WORK INSTRUCTIONS: Without any of the pictures, transcribe all the lines below exactly.

DATA EXTRACT:
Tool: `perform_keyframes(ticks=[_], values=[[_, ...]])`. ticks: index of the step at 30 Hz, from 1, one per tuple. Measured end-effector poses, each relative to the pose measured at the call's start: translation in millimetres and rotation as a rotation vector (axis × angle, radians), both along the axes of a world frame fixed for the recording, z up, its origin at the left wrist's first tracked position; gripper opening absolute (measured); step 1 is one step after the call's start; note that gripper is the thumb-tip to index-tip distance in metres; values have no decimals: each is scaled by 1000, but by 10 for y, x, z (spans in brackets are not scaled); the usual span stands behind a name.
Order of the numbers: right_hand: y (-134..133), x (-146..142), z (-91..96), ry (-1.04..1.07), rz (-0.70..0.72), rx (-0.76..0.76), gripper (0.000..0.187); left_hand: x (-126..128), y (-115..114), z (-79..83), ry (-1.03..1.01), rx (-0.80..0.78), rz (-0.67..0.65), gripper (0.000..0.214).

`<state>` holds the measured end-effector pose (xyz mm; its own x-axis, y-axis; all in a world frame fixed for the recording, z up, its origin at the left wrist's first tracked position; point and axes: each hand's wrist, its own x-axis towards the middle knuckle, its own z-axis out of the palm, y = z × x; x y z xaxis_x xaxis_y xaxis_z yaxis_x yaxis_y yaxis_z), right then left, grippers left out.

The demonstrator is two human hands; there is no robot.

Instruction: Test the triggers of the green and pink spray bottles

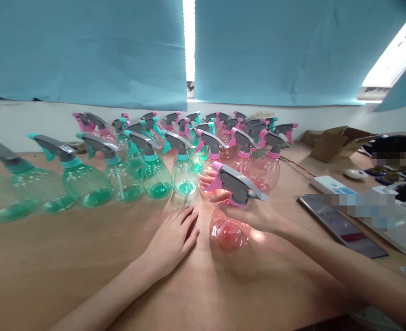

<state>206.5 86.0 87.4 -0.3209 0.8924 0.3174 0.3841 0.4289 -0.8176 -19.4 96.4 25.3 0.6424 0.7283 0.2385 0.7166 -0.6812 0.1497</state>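
My right hand (249, 211) is wrapped round the neck of a pink spray bottle (228, 232) with a grey and pink trigger head (237, 184); the bottle stands on the wooden table (86, 266) just in front of the rows. My left hand (173, 239) lies flat on the table to the left of that bottle, fingers stretched out, holding nothing. Behind both hands stand several green spray bottles (155, 177) on the left and several pink spray bottles (268, 165) on the right.
A phone or tablet (341, 225) lies at the right, beside a white power strip (330, 185) and papers. Cardboard boxes (337, 140) sit at the back right. Blue curtains (86, 50) hang over the wall behind the table.
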Motion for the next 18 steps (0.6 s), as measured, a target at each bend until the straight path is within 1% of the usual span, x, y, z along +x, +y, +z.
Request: perform_keyframes(ticks=[3,6,7,8,11,12,17,18], values=[[-8,-30,41,25,8,38,41,0,-4,5,-6,2,4,39],[7,-51,53,64,48,52,52,0,-1,1,3,3,5,39],[17,-55,51,78,56,54,51,0,0,0,6,3,5,40],[26,-59,46,85,48,55,47,1,1,-2,8,3,5,40],[37,-68,31,47,-25,63,16,6,1,-1,5,-1,6,40],[31,-70,30,34,-48,68,9,7,0,0,6,-4,5,40],[-53,-47,75,-15,-87,34,19,8,-11,9,20,-16,-5,40],[-69,-29,82,-17,-90,37,23,6,-13,8,20,-11,-6,41]])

SOLUTION:
Tool: `perform_keyframes(ticks=[_], values=[[_, ...]])`. ticks: index of the step at 30 Hz, from 1, one per tuple. Measured end-effector poses, each relative to the pose measured at the call's start: translation in millimetres and rotation as a rotation vector (axis × angle, radians), both along the axes of a world frame fixed for the recording, z up, its origin at the left wrist's first tracked position; gripper opening absolute (measured); step 1 is one step after the call's start; note that gripper is the thumb-tip to index-tip distance in metres; values have no decimals: each is scaled by 1000, but by 10 for y, x, z (spans in brackets are not scaled); the usual span stands behind a name.
Order of the numbers: right_hand: y (-134..133), x (-146..142), z (-91..96), ry (-1.04..1.07), rz (-0.70..0.72), rx (-0.76..0.76), gripper (0.000..0.187); left_hand: x (-126..128), y (-115..114), z (-79..83), ry (-1.03..1.01), rx (-0.80..0.78), rz (-0.67..0.65), gripper (0.000..0.214).

`<state>` holds the measured end-effector pose (xyz mm; its own x-axis, y-axis; all in a world frame fixed for the recording, z up, its origin at the left wrist's first tracked position; point and axes: each hand's wrist, its own x-axis towards the middle knuckle, its own z-axis out of the palm, y = z × x; x y z xaxis_x xaxis_y xaxis_z yaxis_x yaxis_y yaxis_z), right then left, grippers left out.

The demonstrator is two human hands; there is no robot.

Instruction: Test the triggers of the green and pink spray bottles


<state>206.5 86.0 87.4 -0.3209 0.8924 0.3174 0.3841 0.4289 -0.8176 -19.4 96.4 25.3 0.6424 0.7283 0.2385 0.7166 -0.6812 0.1497</state>
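My right hand (249, 211) is wrapped round the neck of a pink spray bottle (228, 232) with a grey and pink trigger head (237, 184); the bottle stands on the wooden table (86, 266) just in front of the rows. My left hand (173, 239) lies flat on the table to the left of that bottle, fingers stretched out, holding nothing. Behind both hands stand several green spray bottles (155, 177) on the left and several pink spray bottles (268, 165) on the right.
A phone or tablet (341, 225) lies at the right, beside a white power strip (330, 185) and papers. Cardboard boxes (337, 140) sit at the back right. Blue curtains (86, 50) hang over the wall behind the table.
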Motion for the next 18 steps (0.6 s), as measured, a target at each bend until the straight path is within 1% of the usual span, x, y, z along +x, +y, +z.
Request: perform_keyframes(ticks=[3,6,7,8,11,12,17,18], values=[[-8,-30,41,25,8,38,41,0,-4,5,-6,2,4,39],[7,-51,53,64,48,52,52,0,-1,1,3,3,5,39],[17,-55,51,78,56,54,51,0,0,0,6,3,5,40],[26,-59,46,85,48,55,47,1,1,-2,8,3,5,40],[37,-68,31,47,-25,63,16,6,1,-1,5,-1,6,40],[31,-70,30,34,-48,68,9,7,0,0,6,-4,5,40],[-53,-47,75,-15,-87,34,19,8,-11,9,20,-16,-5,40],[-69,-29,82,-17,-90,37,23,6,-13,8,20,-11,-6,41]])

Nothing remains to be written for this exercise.